Christendom also instilled in me a deep love of the Sacraments, of course, most especially Confession and the Holy Sacrifice of the Mass. Christendom had one of the most beautifully said liturgies I had attended until then — reverent and full of the majesty and mystery which are so essential. I also become comfortable with going to Confession regularly for the first time at Christendom. Everyone talked about how they needed to go — and they went! The example of my peers and teachers impacted me so much in this.

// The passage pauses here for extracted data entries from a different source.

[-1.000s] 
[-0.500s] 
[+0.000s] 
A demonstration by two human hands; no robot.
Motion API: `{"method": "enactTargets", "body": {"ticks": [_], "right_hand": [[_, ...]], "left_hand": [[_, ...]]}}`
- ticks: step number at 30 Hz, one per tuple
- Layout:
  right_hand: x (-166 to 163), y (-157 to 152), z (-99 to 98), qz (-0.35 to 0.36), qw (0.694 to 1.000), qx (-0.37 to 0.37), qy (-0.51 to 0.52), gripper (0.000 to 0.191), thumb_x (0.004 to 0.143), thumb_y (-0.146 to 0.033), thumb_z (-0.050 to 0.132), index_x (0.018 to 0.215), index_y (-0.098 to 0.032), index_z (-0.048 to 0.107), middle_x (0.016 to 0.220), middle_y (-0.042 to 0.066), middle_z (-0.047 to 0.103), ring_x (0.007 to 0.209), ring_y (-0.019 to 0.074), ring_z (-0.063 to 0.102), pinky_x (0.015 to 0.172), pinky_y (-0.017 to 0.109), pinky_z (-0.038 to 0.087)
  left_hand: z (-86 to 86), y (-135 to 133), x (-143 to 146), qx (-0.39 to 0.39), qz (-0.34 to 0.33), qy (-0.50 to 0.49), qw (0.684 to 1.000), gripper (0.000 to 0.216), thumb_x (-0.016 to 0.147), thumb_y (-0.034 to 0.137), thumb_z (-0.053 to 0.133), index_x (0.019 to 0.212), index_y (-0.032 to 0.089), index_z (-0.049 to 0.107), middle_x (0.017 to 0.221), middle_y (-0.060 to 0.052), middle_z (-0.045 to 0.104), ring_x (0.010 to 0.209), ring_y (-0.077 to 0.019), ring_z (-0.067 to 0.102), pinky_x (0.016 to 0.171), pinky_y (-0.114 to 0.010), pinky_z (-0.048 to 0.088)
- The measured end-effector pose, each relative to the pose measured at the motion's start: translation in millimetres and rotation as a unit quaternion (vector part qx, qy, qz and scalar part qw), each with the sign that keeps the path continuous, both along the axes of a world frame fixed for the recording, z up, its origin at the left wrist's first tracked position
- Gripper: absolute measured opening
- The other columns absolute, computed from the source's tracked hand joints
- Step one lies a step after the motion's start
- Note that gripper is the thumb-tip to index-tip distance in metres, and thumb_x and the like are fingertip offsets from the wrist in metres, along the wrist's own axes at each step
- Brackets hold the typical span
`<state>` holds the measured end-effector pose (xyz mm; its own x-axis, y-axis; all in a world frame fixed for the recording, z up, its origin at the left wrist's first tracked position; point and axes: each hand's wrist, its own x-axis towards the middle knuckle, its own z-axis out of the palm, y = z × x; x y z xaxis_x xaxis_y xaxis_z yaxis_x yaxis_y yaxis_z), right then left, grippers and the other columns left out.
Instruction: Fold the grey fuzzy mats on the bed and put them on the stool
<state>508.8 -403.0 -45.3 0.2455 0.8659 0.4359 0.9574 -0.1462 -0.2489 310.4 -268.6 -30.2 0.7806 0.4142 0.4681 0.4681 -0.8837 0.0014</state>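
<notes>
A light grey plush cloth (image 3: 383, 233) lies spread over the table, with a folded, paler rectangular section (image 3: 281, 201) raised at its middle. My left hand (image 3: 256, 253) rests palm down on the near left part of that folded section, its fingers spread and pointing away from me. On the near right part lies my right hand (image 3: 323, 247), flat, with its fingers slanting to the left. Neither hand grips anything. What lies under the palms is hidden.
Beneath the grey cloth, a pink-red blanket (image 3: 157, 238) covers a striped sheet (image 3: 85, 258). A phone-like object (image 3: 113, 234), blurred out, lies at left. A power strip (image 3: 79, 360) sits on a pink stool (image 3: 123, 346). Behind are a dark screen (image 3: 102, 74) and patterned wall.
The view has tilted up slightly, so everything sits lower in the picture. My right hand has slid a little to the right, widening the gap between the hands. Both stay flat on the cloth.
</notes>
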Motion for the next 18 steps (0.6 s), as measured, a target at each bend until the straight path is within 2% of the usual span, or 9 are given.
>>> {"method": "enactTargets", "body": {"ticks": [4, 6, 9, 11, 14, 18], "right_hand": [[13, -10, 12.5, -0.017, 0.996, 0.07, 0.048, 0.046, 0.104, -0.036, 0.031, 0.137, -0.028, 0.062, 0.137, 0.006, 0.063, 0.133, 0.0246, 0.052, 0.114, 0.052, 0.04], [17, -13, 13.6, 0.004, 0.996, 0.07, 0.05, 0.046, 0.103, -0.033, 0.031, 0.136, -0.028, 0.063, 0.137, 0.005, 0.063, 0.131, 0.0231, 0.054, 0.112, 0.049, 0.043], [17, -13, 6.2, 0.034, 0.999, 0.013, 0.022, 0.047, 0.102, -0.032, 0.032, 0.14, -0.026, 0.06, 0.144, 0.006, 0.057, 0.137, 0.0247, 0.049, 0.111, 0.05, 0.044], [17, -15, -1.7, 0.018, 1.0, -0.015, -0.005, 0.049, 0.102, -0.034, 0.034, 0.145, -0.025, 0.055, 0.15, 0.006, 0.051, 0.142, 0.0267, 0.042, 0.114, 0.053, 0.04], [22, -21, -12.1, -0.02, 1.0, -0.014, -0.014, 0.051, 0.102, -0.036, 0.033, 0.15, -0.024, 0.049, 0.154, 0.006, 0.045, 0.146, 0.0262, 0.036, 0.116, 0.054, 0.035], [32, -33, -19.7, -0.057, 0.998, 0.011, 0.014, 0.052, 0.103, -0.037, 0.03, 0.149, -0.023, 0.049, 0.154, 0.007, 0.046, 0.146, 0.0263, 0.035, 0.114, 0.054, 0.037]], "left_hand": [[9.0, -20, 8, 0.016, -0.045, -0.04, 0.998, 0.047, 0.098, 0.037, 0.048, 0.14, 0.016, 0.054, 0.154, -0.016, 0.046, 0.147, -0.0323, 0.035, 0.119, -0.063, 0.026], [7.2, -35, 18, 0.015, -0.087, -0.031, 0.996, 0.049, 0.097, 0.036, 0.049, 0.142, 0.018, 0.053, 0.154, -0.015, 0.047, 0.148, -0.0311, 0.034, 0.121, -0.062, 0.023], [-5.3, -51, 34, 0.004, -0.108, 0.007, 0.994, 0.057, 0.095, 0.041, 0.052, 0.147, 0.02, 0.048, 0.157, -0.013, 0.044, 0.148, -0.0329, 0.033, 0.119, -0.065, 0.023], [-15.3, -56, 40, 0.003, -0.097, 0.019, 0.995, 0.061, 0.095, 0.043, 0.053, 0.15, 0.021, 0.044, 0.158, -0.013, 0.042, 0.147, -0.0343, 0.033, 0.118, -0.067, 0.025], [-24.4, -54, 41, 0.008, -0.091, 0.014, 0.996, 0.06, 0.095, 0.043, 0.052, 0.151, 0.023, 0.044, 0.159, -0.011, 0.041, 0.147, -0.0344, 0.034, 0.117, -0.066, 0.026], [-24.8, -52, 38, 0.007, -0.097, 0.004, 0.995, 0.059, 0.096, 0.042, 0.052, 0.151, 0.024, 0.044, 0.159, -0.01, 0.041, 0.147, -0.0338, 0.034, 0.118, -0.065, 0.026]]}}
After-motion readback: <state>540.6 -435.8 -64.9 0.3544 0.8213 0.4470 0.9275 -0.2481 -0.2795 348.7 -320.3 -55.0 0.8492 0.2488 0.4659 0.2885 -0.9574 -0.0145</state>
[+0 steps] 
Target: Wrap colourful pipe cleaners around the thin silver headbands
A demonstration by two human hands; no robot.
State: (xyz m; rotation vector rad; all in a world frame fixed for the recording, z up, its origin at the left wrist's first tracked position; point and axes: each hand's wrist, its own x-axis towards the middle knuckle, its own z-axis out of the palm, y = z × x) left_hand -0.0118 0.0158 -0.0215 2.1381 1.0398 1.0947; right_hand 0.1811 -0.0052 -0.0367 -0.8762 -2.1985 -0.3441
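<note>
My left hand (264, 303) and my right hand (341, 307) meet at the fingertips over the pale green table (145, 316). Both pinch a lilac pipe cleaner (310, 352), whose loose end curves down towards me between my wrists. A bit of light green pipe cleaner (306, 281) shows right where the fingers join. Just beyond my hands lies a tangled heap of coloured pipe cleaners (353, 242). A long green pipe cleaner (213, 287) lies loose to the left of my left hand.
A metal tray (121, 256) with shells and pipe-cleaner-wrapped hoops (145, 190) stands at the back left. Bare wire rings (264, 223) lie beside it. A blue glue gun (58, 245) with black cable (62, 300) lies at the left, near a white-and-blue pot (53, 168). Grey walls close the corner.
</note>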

Today, I am completely dependent upon the generous Grace of God to do this work in the fight to defend the preborn. Among all the cultural battles we are facing today, the spiritual battle is especially strong on the pro-life front. We are fighting such a horrible evil. Some days I can’t even believe that I have to fight this battle — that we are actually killing our own children in such a beautiful, bountiful country and that I have to fight to stop it. It’s mind-boggling and gut-wrenching. It’s only by God’s generous grace and mercy through the Sacraments that I am able to continue the fight every day. Without Him, the evil is too great and I would have quit long ago.

Newman Society: How can strong Catholic education benefit the pro-life movement?

Lauren Merz: Strong Catholic education doesn’t just benefit the pro-life movement — it is essential to the pro-life movement.

The Catholic Church unabashedly upholds and defends the inherent dignity of the human person from fertilization to natural death. It is always the first defender of our dear brothers and sisters in the womb. Without passing down and instilling the wisdom of the ages, the Tradition of the Catholic Church, through Catholic education, our entire culture is lost, and it will be impossible to win the fight to end the killing of children in the womb.

With strong Catholic education, we will turn our culture around and save souls. Strong Catholic education equips the next generations of leaders — of saints! — who are so desperately needed to restore all things in Christ. And who is more desperate in our culture right now than the most vulnerable little ones in the womb at odds against their own mothers?